I understand I can disable it by putting the value to 0.  I don't want to do that but I want to make sure I'm doing everything correctly.

I have also a created a white-to.txt with a list of only valid emails in our system to try and cut out a lot of unwanted junk.  Is this advisable?

Thanks for the help,

Rob




Replies:
Posted By: Guests
Date Posted: 06 February 2006 at 8:51pm
I would like some more info on this as well.  I recently purchased the software and am testing it on 1 domain currenlty that received quite a bit of spam.   So far the system has taken 10,000 emails and only 1,800 of them have been passed. 

I have noticed that the Bayesian Filter stilll shows that everything is at 0% and passes the email that is clearly spam.

Any help oy mabye I just have something setup incorrectly.


Posted By: LogSat
Date Posted: 06 February 2006 at 9:07pm
Jason, Robj,

The Bayesian filter kicks in after SpamFilter has received and processed 5,000 good emails and 5,000 spam emails.
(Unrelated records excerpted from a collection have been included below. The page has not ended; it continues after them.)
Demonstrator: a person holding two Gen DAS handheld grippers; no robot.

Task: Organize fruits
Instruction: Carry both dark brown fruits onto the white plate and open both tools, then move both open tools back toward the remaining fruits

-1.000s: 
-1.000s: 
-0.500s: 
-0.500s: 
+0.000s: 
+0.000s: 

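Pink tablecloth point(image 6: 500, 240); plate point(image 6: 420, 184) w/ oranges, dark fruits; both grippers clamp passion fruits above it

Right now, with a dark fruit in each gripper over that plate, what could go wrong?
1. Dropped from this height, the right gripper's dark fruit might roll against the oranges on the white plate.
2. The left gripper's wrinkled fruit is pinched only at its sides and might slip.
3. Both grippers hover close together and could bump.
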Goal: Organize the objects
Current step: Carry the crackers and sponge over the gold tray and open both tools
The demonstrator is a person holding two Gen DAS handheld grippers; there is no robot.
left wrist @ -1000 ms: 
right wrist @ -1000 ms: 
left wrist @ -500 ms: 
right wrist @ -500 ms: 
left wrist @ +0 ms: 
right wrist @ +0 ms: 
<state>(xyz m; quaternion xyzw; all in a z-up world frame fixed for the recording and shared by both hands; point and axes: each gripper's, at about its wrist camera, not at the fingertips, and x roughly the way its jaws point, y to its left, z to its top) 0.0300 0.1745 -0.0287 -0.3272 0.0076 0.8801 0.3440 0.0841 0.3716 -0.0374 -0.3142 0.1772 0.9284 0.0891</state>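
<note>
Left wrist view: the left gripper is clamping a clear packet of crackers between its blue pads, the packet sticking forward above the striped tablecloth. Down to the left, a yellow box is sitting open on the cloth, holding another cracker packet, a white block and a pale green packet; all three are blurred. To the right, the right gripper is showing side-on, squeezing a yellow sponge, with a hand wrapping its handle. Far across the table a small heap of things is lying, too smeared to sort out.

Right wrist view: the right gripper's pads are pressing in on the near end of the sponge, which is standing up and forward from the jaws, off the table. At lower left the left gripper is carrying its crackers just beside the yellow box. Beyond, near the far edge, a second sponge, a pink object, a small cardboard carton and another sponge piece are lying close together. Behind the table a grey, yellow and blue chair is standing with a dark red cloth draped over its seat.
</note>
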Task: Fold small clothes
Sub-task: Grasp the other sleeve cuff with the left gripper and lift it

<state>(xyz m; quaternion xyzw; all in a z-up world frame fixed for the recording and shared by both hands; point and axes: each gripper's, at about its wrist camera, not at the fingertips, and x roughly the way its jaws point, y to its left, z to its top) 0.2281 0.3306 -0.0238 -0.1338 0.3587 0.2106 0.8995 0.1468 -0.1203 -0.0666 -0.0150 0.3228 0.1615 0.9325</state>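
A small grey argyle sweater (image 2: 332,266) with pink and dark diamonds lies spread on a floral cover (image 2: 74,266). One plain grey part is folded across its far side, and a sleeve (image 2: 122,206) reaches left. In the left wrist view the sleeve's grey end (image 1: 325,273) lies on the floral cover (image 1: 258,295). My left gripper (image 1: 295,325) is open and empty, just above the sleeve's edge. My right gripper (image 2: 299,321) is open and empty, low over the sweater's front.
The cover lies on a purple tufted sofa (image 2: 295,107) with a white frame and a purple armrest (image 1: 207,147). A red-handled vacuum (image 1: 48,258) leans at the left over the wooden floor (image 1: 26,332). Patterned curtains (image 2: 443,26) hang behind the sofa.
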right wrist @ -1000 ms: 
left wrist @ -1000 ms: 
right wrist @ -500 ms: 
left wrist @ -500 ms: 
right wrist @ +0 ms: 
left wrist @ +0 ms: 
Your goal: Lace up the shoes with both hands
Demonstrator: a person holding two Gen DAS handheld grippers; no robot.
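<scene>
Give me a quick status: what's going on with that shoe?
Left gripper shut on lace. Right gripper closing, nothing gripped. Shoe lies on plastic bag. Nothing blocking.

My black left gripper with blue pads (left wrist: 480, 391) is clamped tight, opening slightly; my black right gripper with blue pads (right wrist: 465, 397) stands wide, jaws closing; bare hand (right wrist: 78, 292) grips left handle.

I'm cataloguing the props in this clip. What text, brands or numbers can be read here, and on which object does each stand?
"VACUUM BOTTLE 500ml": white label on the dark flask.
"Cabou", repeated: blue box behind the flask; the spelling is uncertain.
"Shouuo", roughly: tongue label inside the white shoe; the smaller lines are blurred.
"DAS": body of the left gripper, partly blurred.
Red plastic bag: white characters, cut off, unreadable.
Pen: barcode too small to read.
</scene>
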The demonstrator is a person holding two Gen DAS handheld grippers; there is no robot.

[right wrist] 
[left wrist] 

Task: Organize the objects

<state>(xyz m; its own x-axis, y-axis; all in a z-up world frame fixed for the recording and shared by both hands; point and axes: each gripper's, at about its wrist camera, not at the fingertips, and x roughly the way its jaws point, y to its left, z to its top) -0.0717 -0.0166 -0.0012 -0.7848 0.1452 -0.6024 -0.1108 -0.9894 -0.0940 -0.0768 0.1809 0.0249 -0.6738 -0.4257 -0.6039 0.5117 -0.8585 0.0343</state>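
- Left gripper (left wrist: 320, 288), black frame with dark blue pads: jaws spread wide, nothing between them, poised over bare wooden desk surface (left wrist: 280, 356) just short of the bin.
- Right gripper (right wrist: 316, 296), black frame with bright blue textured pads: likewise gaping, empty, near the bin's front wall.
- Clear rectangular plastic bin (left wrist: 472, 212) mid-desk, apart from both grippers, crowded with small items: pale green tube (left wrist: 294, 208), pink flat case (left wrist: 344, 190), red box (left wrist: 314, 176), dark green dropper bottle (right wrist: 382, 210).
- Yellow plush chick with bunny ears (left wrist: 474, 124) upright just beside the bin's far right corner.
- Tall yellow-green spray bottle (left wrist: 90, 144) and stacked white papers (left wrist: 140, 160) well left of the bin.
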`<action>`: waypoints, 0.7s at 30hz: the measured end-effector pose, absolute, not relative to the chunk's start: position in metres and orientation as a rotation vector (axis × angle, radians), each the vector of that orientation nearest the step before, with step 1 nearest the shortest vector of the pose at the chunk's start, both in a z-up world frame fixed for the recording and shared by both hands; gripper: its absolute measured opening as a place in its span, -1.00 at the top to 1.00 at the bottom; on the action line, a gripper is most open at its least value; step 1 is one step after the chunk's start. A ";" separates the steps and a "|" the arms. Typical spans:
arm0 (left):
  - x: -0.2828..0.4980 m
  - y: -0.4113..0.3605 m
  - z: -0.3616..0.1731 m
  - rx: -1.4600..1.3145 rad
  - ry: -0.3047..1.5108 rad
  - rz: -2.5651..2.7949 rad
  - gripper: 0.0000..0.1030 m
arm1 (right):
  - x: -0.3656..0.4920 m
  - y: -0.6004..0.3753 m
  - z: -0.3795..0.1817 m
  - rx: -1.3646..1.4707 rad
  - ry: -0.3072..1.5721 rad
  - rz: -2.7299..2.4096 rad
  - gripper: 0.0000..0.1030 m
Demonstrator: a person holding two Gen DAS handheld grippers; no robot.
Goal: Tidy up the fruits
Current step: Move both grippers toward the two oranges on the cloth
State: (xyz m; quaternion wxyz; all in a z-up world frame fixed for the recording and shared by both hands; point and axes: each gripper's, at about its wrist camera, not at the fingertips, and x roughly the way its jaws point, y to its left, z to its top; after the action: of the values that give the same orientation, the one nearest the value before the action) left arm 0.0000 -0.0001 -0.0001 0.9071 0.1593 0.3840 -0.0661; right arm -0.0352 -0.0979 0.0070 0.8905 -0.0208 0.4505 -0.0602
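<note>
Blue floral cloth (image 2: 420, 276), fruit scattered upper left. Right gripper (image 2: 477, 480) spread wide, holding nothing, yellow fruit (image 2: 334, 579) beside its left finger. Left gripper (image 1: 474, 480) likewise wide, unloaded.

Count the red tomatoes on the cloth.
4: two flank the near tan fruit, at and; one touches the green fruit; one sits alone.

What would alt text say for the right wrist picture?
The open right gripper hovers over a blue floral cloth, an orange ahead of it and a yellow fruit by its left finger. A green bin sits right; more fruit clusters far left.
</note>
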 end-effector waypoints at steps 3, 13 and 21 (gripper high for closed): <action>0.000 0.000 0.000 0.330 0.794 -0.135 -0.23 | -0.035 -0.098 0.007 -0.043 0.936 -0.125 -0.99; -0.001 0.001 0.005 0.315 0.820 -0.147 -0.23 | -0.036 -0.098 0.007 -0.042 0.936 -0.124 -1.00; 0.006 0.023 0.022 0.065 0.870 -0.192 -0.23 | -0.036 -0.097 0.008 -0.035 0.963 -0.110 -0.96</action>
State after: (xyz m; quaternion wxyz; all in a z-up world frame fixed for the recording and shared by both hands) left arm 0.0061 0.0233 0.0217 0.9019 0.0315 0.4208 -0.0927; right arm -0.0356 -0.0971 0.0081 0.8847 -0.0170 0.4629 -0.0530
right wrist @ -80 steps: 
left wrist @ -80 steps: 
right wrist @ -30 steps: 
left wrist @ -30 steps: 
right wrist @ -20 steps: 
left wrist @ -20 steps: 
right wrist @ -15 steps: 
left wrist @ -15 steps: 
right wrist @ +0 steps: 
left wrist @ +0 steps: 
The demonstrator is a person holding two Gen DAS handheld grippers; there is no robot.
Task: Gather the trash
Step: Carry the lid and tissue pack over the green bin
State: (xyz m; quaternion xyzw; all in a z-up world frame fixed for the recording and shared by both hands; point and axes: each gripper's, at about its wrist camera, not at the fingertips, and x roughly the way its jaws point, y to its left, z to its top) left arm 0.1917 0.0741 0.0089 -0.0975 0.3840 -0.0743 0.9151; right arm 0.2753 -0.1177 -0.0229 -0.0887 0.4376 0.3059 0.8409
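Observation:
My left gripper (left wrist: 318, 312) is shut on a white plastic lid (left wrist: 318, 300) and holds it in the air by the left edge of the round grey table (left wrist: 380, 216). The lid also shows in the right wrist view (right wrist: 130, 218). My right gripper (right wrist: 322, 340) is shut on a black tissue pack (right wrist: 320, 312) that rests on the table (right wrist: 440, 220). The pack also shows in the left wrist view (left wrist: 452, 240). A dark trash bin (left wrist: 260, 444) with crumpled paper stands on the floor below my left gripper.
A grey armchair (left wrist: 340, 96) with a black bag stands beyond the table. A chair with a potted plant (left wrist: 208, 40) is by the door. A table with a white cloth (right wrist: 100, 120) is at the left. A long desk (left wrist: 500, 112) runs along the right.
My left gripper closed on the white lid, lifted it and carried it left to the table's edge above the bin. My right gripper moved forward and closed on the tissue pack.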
Before those limits are reached, SpamFilter will only build its internal statistical database.

Please note that the statistical analysis only occurs after all other filters have failed to catch spam, so that even the the Bayesian filter becomes active, the number of emails it will block will be very small when compared to others.

As a comparison, the following shows the current number of emails blocked by the various filter on our own SpamFilter installation. You'll see that the Bayesian filter has a very low count, but that is normal as that simply means that all the other filters combined allowed 107 emails to slip thru...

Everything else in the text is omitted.